Once you have read the listing, retype all of it exactly.

Given material section start

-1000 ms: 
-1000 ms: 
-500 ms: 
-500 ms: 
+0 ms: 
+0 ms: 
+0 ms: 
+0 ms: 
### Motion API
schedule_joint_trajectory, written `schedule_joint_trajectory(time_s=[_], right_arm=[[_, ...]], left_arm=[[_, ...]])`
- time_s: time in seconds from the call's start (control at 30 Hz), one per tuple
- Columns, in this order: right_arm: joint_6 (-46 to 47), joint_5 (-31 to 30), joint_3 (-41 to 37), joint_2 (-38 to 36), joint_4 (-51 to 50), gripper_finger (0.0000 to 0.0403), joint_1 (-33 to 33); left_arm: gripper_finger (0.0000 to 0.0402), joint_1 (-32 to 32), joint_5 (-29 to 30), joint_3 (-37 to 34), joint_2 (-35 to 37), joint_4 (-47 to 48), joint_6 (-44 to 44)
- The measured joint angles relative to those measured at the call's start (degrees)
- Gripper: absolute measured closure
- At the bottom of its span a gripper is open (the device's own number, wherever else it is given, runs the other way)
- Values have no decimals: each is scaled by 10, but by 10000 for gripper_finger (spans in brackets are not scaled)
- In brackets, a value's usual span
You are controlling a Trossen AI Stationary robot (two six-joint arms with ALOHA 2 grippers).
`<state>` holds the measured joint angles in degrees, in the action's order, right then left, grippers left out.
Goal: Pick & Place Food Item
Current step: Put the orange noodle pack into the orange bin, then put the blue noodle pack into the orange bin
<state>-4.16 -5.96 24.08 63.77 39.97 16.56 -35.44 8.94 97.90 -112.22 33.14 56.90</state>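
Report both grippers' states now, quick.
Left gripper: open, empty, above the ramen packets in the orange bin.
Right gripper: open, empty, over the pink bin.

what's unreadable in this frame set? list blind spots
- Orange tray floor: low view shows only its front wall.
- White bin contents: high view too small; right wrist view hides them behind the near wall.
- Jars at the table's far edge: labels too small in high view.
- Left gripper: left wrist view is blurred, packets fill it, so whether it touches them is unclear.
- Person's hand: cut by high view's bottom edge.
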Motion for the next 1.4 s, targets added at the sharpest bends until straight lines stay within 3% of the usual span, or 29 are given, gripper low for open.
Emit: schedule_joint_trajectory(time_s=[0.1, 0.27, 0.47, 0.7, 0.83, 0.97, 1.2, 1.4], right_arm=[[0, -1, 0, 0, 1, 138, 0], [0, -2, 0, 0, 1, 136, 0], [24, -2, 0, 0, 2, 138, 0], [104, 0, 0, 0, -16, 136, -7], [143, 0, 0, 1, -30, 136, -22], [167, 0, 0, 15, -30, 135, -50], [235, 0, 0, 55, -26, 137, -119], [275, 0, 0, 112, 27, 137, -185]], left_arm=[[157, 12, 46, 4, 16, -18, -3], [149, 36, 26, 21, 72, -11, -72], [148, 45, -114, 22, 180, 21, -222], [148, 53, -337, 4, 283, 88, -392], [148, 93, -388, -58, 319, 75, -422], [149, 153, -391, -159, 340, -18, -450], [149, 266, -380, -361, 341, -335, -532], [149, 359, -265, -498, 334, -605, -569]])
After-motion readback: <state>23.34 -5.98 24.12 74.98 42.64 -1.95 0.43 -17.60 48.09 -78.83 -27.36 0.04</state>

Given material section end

## [Written solution]
-1000 ms: 
-1000 ms: 
-500 ms: 
-500 ms: 
+0 ms: 
+0 ms: 
+0 ms: 
+0 ms: 
### Motion API
schedule_joint_trajectory, written `schedule_joint_trajectory(time_s=[_], right_arm=[[_, ...]], left_arm=[[_, ...]])`
- time_s: time in seconds from the call's start (control at 30 Hz), one per tuple
- Columns, in this order: right_arm: joint_6 (-46 to 47), joint_5 (-31 to 30), joint_3 (-41 to 37), joint_2 (-38 to 36), joint_4 (-51 to 50), gripper_finger (0.0000 to 0.0403), joint_1 (-33 to 33); left_arm: gripper_finger (0.0000 to 0.0402), joint_1 (-32 to 32), joint_5 (-29 to 30), joint_3 (-37 to 34), joint_2 (-35 to 37), joint_4 (-47 to 48), joint_6 (-44 to 44)
- The measured joint angles relative to those measured at the call's start (degrees)
- Gripper: absolute measured closure
- At the bottom of its span a gripper is open (the device's own number, wherever else it is given, runs the other way)
- Values have no decimals: each is scaled by 10, but by 10000 for gripper_finger (spans in brackets are not scaled)
- In brackets, a value's usual span
You are controlling a Trossen AI Stationary robot (two six-joint arms with ALOHA 2 grippers).
`<state>` holds the measured joint angles in degrees, in the action's order, right then left, grippers left out.
Goal: Pick & Place Food Item
Current step: Put the orange noodle pack into the orange bin, then put the blue noodle pack into the orange bin
<state>-4.16 -5.96 24.08 63.77 39.97 16.56 -35.44 8.94 97.90 -112.22 33.14 56.90</state>
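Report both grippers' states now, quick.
Left gripper: open, empty, above the ramen packets in the orange bin.
Right gripper: open, empty, over the pink bin.

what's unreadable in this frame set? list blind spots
- Orange tray floor: low view shows only its front wall.
- White bin contents: high view too small; right wrist view hides them behind the near wall.
- Jars at the table's far edge: labels too small in high view.
- Left gripper: left wrist view is blurred, packets fill it, so whether it touches them is unclear.
- Person's hand: cut by high view's bottom edge.
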Motion for the next 1.4 s, targets added at the sharpest bends until straight lines stay within 3% of the usual span, or 29 are given, gripper low for open.
Emit: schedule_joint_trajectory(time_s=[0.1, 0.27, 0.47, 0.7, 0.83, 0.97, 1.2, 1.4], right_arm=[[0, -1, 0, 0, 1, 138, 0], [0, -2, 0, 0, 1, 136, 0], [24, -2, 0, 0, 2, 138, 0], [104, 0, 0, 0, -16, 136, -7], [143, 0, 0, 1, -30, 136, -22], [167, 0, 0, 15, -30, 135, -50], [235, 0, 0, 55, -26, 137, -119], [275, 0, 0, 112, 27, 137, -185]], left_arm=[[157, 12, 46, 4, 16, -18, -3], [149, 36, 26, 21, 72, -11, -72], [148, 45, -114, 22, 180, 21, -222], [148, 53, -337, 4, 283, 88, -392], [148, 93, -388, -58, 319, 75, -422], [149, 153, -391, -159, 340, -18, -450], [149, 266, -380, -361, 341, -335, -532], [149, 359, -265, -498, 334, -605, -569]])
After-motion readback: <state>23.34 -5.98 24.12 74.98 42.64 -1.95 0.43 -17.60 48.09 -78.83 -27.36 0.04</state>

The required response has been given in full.